Recuerdo la conversación interna que tuve conmigo misma esa noche. El tema en cuestión era complejo, tal vez uno que era demasiado avanzado para que un niño de seis años lo comprendiera realmente: Dios. Mi falta de creencia había sido tan sólida en mi mente. Pero cuando vi ese paisaje fascinante, todo fue diferente. Dudo en decir que fui cambiada. No había sido cambiada. No hubo voz de Dios; no hubo mano, literal o figurativa, que bajara y tocara mi corazón. Pero hubo una nueva sensación de apertura hacia la idea de la religión, de la fe.
Ya no podía negar de todo corazón la posibilidad de algo más grande que la humanidad, algo mayor, independientemente de mis sentimientos personales al respecto. Había visto algo indescriptiblemente conmovedor, algo que me había dado un sentimiento que nunca antes había sentido. Hasta el día de hoy, no puedo encontrar una palabra que soporte suficiente emoción y suficiente amor para describir el sentimiento con el que mi corazón se desbordó ese día. No hay opinión que sea inamovible, ninguna opinión que sea impecable y ninguna opinión que esté completa. Las opiniones están hechas para ser profundizadas y exploradas, no para ser dejadas estacionarias. Si bien mis puntos de vista no se invirtieron, se extendieron y, por lo tanto, evolucionaron hacia una mentalidad más profunda y madura.

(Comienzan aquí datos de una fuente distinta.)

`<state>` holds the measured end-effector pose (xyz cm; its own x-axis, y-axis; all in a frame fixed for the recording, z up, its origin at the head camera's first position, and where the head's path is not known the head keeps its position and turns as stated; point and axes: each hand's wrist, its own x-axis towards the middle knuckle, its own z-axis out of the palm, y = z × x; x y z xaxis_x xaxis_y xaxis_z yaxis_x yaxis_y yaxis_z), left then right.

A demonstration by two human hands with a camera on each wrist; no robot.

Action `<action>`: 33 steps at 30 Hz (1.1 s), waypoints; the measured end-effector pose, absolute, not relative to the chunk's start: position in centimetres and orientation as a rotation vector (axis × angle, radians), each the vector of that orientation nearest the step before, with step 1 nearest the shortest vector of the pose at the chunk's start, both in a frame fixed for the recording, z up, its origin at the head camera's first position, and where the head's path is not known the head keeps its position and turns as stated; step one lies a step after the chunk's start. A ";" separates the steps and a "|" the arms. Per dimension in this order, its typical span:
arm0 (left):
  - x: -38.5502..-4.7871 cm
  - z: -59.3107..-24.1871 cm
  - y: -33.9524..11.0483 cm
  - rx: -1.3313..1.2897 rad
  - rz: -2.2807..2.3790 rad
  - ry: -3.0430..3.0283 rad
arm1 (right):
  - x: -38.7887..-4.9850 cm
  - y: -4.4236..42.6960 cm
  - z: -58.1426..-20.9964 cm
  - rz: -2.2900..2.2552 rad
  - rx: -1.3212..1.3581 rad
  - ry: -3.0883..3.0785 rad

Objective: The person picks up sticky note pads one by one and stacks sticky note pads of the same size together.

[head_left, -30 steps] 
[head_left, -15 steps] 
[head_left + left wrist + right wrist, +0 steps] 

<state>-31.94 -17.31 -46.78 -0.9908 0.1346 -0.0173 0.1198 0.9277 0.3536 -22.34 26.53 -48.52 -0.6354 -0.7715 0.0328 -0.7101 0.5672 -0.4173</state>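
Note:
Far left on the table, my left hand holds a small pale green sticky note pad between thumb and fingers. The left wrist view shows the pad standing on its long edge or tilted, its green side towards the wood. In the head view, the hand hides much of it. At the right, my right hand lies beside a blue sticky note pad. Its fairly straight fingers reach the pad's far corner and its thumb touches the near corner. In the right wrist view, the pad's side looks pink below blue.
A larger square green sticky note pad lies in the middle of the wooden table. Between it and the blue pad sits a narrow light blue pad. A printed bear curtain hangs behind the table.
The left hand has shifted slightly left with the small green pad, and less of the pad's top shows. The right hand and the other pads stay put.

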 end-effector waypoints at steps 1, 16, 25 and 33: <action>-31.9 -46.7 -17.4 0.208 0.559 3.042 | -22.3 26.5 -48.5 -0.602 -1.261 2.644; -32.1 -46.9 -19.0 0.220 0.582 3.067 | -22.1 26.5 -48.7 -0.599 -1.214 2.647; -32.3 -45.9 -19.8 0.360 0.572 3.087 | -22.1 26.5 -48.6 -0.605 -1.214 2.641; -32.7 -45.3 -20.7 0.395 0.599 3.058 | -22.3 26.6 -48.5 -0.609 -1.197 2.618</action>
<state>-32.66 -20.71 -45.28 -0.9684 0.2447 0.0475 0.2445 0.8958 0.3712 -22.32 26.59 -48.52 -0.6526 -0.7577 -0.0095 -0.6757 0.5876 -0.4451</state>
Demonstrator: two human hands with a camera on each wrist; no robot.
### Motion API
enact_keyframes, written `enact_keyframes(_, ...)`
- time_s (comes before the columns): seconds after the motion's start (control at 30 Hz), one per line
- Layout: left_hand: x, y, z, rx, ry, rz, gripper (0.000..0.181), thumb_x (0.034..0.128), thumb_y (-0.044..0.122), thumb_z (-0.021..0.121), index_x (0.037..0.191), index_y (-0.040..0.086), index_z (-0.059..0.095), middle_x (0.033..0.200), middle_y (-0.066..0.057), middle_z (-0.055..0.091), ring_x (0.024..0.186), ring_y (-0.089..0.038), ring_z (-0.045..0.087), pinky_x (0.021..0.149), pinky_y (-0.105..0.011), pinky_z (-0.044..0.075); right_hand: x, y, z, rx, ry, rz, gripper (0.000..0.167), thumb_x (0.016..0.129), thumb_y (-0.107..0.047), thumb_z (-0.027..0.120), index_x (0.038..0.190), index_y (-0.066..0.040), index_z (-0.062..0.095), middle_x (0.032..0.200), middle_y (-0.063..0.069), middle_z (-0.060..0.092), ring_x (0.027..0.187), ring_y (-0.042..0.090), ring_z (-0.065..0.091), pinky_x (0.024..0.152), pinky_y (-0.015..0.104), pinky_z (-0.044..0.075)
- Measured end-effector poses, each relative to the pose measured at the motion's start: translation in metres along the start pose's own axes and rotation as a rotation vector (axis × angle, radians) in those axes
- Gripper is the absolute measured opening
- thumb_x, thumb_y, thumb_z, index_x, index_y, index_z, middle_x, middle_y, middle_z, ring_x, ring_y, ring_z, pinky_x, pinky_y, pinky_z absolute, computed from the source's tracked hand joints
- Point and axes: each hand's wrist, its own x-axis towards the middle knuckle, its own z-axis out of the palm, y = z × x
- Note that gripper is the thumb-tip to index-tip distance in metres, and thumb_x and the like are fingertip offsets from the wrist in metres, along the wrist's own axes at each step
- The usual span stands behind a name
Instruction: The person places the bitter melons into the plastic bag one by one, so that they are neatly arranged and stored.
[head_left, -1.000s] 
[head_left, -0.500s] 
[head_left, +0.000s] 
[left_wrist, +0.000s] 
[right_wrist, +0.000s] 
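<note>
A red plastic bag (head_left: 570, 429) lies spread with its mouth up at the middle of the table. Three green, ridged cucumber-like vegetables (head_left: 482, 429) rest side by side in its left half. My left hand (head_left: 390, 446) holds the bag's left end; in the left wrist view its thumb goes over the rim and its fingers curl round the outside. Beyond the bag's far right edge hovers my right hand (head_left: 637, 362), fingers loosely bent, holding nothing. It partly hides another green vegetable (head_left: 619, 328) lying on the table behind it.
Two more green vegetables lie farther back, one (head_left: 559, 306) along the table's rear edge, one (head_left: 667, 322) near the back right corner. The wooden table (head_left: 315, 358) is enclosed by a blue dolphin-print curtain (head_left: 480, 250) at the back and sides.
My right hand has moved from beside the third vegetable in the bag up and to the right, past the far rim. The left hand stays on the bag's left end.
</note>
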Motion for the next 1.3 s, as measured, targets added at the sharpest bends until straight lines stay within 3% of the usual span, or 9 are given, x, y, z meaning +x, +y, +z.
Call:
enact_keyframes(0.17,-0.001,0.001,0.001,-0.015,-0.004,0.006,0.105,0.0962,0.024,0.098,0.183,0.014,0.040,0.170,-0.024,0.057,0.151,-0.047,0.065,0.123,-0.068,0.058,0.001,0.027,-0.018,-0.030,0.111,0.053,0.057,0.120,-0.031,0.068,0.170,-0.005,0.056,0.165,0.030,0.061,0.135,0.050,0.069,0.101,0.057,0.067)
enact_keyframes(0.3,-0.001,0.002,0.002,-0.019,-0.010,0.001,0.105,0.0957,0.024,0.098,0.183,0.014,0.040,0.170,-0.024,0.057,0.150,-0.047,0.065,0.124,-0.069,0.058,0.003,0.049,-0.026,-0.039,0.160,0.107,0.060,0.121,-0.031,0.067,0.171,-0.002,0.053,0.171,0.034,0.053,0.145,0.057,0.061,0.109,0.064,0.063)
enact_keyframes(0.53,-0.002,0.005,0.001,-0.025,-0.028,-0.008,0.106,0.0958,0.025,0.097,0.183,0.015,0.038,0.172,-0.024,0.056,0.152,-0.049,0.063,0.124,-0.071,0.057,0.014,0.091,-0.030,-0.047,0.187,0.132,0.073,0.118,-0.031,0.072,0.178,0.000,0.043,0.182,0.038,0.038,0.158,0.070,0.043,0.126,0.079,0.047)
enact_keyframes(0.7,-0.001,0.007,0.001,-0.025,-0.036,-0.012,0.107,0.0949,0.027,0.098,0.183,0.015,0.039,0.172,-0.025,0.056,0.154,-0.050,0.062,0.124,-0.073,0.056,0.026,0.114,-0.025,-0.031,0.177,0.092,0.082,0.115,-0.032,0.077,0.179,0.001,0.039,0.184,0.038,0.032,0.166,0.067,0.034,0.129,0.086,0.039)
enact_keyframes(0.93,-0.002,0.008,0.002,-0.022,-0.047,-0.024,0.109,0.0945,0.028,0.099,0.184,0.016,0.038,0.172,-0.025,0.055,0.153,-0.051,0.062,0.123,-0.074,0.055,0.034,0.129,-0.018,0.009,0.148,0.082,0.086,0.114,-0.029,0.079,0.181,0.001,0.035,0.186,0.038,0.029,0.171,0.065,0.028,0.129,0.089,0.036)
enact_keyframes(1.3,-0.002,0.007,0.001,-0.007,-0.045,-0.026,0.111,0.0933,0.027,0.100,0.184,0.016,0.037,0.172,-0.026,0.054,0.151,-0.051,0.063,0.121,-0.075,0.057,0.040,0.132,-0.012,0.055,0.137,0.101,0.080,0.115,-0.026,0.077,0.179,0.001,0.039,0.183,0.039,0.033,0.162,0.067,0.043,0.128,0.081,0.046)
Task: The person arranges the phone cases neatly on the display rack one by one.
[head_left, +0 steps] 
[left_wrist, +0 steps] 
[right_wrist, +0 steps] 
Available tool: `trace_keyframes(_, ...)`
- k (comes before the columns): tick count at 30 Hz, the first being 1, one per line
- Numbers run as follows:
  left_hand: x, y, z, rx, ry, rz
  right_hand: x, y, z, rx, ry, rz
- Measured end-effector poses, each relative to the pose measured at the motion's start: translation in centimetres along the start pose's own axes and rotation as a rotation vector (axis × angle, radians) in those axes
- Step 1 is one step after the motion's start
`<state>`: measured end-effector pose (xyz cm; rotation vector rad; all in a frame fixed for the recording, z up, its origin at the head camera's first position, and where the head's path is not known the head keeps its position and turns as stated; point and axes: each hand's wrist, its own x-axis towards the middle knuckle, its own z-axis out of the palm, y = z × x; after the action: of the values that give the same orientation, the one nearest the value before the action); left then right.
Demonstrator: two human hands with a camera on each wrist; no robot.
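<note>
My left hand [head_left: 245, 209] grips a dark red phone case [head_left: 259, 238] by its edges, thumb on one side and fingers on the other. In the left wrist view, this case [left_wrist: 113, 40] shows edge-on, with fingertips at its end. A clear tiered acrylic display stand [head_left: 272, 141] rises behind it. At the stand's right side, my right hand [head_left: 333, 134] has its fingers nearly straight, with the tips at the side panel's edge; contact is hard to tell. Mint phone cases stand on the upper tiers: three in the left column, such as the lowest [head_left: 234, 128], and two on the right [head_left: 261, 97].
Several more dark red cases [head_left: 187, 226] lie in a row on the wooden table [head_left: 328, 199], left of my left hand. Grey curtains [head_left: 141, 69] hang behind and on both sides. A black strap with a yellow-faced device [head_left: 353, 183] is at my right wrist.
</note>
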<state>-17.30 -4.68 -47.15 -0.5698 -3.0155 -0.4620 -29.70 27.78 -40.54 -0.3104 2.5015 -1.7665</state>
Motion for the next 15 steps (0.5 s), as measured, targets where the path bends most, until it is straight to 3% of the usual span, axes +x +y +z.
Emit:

No fue tanto un descubrimiento de una posibilidad, sino una distinción entre dos conceptos que se juntan recurrentemente: religión y espiritualidad. El dogma adjunto de cualquier fe puede ser intimidante, y para muchos, ningún camino separa los dos. Es común temer las reglas de la iglesia y dudar de que los juicios personales sean aceptados. Quizás el paso más grande para superar este miedo es concluir que la espiritualidad no ofrece un conjunto de creencias, sino más bien la libertad de confiar en la existencia de una fuerza de conexión entre todas las vidas, sin los soportes requeridos que trae cualquier religión organizada. Familiarizar la psique humana con esta aprensión se cierne habitualmente como un proceso largo, desalentador y difícil, sin embargo, mi encuentro con la naturaleza pura había mezclado mis puntos de vista con la sustancia para hacer años de progreso en solo un momento, por muy poco convencional que sea la educación.
No soy una persona religiosa. Soy una persona con una tremenda experiencia que me permite ver y apreciar la luz en todos y en todo. No soy una persona religiosa, pero soy una persona que tuvo la suerte de que se le mostrara la separación entre la literalidad de la religión y la flexibilidad de la espiritualidad.